Kareem Abdul-Jabbar, le plus grand des grands !

Le "Sky Hook" de Kareem Abdul-Jabbar

Le "Sky Hook" de Kareem Abdul-Jabbar

Longue mais dense. C’est comme cela que l’on pourrait définir la carrière de Kareem Abdul-Jabbar. Souvent surnommé “Le plus Grand des Grands”, Abdul-Jabbar est un des joueurs les plus emblématiques de l’histoire de la NBA. De part son influence sur le jeu, son palmarès, son record de point en carrière et son rôle social, le joueur qui compte 20 saisons en NBA fait indéniablement partie des Légendes.

Né sous le nom de Ferdinand Lewis Alcindor en 1947 à New-York, le futur All-Star est un exemple de précocité. D’abord aidé par une taille hors normes de 1,86m à 12 ans pour atteindre 2,18m au bout de sa croissance, il impressionne et est envié par tous les plus grands lycées. Le basket et le poste de pivot s’imposent à lui dès son plus jeune âge de par sa taille. La taille ne fait pas tout, le jeune garçon est très adroit face au panier et en phase d’attaque qu’en position défensive.
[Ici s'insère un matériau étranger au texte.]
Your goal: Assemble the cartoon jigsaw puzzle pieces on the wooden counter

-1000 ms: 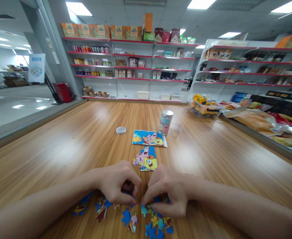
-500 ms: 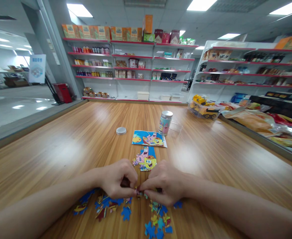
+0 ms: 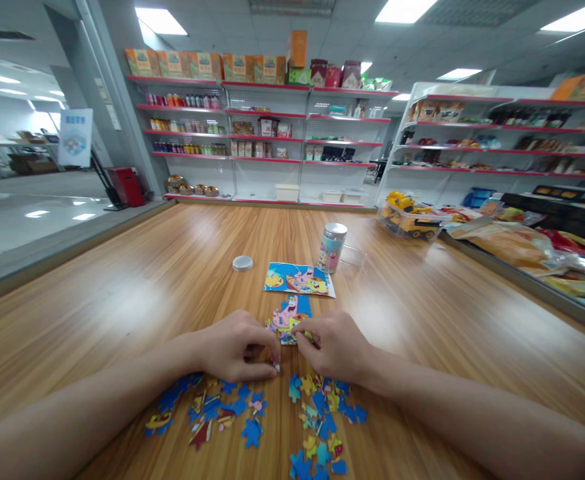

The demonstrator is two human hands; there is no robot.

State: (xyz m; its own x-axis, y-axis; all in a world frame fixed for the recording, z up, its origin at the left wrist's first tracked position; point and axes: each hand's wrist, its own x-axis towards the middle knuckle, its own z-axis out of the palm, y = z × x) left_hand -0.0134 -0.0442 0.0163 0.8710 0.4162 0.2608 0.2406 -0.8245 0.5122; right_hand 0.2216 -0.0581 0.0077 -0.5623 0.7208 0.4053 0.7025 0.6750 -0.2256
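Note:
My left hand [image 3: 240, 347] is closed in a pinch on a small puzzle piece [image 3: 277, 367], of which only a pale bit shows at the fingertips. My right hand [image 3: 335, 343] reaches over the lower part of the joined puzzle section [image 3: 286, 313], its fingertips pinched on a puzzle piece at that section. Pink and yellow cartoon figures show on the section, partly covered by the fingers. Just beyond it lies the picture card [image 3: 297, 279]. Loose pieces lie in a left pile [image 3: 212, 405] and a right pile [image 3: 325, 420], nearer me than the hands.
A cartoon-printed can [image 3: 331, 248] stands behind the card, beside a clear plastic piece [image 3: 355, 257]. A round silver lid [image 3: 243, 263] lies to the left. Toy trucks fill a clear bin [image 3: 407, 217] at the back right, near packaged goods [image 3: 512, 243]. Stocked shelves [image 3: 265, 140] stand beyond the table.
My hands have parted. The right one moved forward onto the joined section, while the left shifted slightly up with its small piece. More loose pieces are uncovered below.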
Sa grande taille l’aidant particulièrement au contre et au rebond. Déjà complet au lycée où il récolte une moyenne de 18 points pour 19 rebonds, Alcindor attire l'intérêt des plus grandes équipes universitaires. C’est à cette époque-là que sa légende se forgera. Dans un championnat universitaire NCAA relevé et très populaire outre-Atlantique. Alcindor prend la direction des Bruins de l’Université de Los Angeles. Dès sa première rencontre, il marque pas moins de 56 points. Une performance offensive qui marque, à haut niveau, le commencement d’une carrière légendaire. En 3 ans passés à UCLA, Alcindor remporte 3 championnats, et 3 titres du meilleur joueur NCAA. Difficile de faire mieux ! Il reste le détenteur du record de titres MVP NCAA consécutifs.
Pendant ses années universitaires, le géant New-Yorkais va bouleverser la façon de jouer. Sa facilité à dunker va vite énerver les défenses adverses et les observateurs. À lui seul, il va faire évoluer les règles. Ainsi, dès 1967, le dunk devient interdit en NCAA. Une mesure qui durera jusqu’en 1976. On pourrait se dire que le spectacle en prend un coup, mais cette règle va pousser le joueur à revoir son style de jeu et à inventer un nouveau geste. Le Sky Hook fait alors son apparition sur les parquets et sera de plus en plus utilisé par les pivots pour contourner par le haut les défenses adverses. Sorte de bras roulé, le geste consiste en un shoot bras tendu au-dessus de la tête tandis que le second bras sert de pare-chocs anti-défenseur. Lors des finales NBA 1974, un commentateur s’exclamait “ce tir vient de si haut, qu'il vient sans doute du ciel”.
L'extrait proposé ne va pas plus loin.